Before putting her foot in the stirrup, she told the old housekeeper to take Countess von Montfort to the hospital and commend her to the special care of Sister Hildegard. She would call for Cordula and Eva on her return from the city; but they must not wait for her should the strength of either fail. She had ordered a sedan-chair to be kept ready for her niece at the hospital. A second one would be at the countess’s disposal.

“That’s what I call foresight!” cried the magistrate laughing. “Only, my dear countess, see that our little saint doesn’t attempt anything too hard. Her pious heart would run her little head against the wall if matters came to that and, like the noble Moorish steeds, she would drop dead in her tracks rather than stop. Such a delicate creature is like a lute. When the key is raised higher and higher the string snaps, and we want to avoid that. With you, my young heroine——”
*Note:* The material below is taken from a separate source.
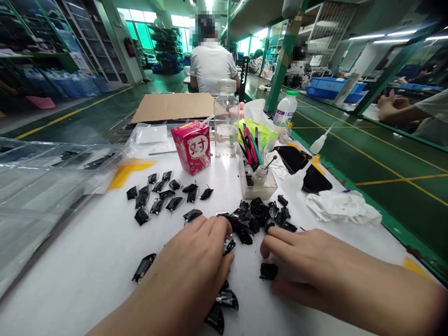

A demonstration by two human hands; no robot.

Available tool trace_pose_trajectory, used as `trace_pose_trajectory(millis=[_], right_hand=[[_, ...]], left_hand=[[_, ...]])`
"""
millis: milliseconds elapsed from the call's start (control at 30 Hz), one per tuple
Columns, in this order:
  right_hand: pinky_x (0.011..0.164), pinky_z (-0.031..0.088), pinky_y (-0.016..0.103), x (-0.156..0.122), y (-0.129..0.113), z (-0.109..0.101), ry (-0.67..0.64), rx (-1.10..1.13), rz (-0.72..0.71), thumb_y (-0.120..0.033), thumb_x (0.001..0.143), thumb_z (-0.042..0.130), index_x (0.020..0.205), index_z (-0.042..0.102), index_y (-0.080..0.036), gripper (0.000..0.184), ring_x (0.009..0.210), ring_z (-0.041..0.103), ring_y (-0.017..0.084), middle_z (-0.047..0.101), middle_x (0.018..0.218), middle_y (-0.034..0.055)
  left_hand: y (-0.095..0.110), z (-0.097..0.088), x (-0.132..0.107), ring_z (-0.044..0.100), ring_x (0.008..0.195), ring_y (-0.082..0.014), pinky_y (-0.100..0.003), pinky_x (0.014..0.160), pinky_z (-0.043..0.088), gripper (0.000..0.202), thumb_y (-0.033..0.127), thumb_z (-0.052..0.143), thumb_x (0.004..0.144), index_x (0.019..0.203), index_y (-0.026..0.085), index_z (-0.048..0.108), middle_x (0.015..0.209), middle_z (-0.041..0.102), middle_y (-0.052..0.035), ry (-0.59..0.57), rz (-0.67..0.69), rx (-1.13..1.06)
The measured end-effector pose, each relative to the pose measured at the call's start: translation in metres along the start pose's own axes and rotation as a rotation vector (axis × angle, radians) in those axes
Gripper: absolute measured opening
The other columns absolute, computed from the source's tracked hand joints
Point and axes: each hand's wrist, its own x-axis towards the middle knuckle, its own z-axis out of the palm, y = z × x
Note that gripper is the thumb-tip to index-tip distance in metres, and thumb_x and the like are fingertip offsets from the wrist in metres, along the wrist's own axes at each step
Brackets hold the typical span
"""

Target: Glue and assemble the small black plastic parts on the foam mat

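My left hand (189, 266) curls over a small black part (229, 245), which sits between its thumb and fingertips on the white work table (87, 280). My right hand (315, 266) rests open, its thumb and fingers spread around another black part (269, 271). A heap of glossy black parts (254, 219) lies just beyond my fingertips. Several more are set out in loose rows (161, 196) further left. A few lie near my left wrist and below it (227, 298).
A clear plastic tray (42, 196) lies at the table's left. Ahead stand a red-and-pink box (191, 147), a water bottle (226, 119) and a pen holder (257, 184). A crumpled white cloth (343, 207) lies right. A co-worker's hand (390, 105) shows beyond the table.
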Motion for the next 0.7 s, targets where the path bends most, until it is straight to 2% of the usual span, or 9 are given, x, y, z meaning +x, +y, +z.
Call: trace_pose_trajectory(millis=[100, 200, 267, 333, 433, 533, 633, 700], right_hand=[[0.071, 0.042, 0.037, -0.001, -0.001, -0.004, -0.019, 0.041, 0.023, -0.025, 0.098, 0.053, 0.111, 0.051, -0.028, 0.013, 0.090, 0.061, 0.023, 0.060, 0.110, 0.0002], [0.068, 0.042, 0.034, -0.004, 0.004, -0.011, 0.026, 0.036, 0.044, -0.030, 0.100, 0.051, 0.105, 0.053, -0.027, 0.006, 0.083, 0.062, 0.021, 0.063, 0.099, -0.0006], [0.059, 0.039, 0.032, -0.007, 0.014, -0.020, 0.122, -0.003, 0.120, -0.037, 0.101, 0.049, 0.096, 0.054, -0.026, 0.013, 0.067, 0.059, 0.018, 0.062, 0.081, -0.0021], [0.052, 0.033, 0.030, -0.012, 0.029, -0.031, 0.238, -0.065, 0.259, -0.046, 0.101, 0.044, 0.086, 0.054, -0.026, 0.027, 0.055, 0.052, 0.016, 0.057, 0.066, -0.0030], [0.048, 0.029, 0.030, -0.018, 0.057, -0.044, 0.417, -0.170, 0.497, -0.059, 0.098, 0.040, 0.074, 0.050, -0.026, 0.042, 0.049, 0.048, 0.018, 0.054, 0.057, -0.0017], [0.046, 0.025, 0.029, -0.014, 0.080, -0.048, 0.578, -0.224, 0.639, -0.066, 0.090, 0.046, 0.074, 0.044, -0.026, 0.043, 0.045, 0.047, 0.020, 0.053, 0.053, -0.0002], [0.050, 0.036, 0.029, 0.003, 0.092, -0.042, 0.593, -0.137, 0.566, -0.065, 0.088, 0.051, 0.084, 0.048, -0.025, 0.040, 0.055, 0.056, 0.020, 0.064, 0.069, 0.0024], [0.054, 0.040, 0.030, 0.015, 0.094, -0.036, 0.563, -0.048, 0.479, -0.064, 0.088, 0.052, 0.084, 0.051, -0.025, 0.039, 0.062, 0.060, 0.020, 0.066, 0.074, 0.0025]], left_hand=[[-0.002, -0.006, -0.001, 0.065, 0.097, -0.0318, -0.046, 0.081, 0.052, 0.019, 0.022, 0.050, 0.091, 0.106, 0.021, 0.061, 0.103, 0.068, -0.0081, 0.002, -0.014, -0.049], [-0.008, -0.016, -0.003, 0.066, 0.097, -0.0324, -0.046, 0.081, 0.052, 0.018, 0.029, 0.056, 0.088, 0.103, 0.022, 0.063, 0.104, 0.070, -0.0085, -0.007, -0.038, -0.021], [-0.012, -0.018, -0.006, 0.067, 0.093, -0.0321, -0.045, 0.078, 0.053, 0.017, 0.030, 0.057, 0.085, 0.099, 0.023, 0.065, 0.101, 0.071, -0.0081, -0.030, -0.049, 0.023], [-0.017, -0.013, -0.009, 0.069, 0.094, -0.0326, -0.045, 0.077, 0.054, 0.023, 0.031, 0.055, 0.086, 0.105, 0.024, 0.066, 0.105, 0.073, -0.0095, -0.005, -0.028, 0.062], [-0.024, 0.003, -0.012, 0.068, 0.105, -0.0349, -0.047, 0.084, 0.053, 0.033, 0.026, 0.047, 0.088, 0.116, 0.025, 0.065, 0.117, 0.072, -0.0125, 0.127, 0.013, 0.148], [-0.029, 0.013, -0.012, 0.069, 0.102, -0.0327, -0.043, 0.080, 0.053, 0.031, 0.024, 0.046, 0.089, 0.114, 0.026, 0.064, 0.114, 0.073, -0.0107, 0.145, -0.017, 0.107], [-0.032, 0.006, -0.013, 0.070, 0.097, -0.0323, -0.043, 0.077, 0.051, 0.026, 0.030, 0.053, 0.087, 0.111, 0.026, 0.064, 0.113, 0.072, -0.0088, 0.121, -0.086, 0.009], [-0.031, -0.003, -0.013, 0.070, 0.086, -0.0312, -0.040, 0.070, 0.048, 0.022, 0.030, 0.055, 0.085, 0.104, 0.026, 0.065, 0.098, 0.074, -0.0057, 0.108, -0.120, -0.039]])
“There is no danger of that kind,” Cordula gaily protested. “This instrument is provided with metal strings; the tone is neither sweet nor musical, but they are durable.”

“Good, firm material, such as I like,” the magistrate declared. Then he helped his wife mount her horse, placed the bridle in her left hand, looked at the saddle-girth again, and, spite of his corpulence, swung himself nimbly enough on his strong steed. Then, with Frau Christine, he trotted after the torch-bearers towards the city.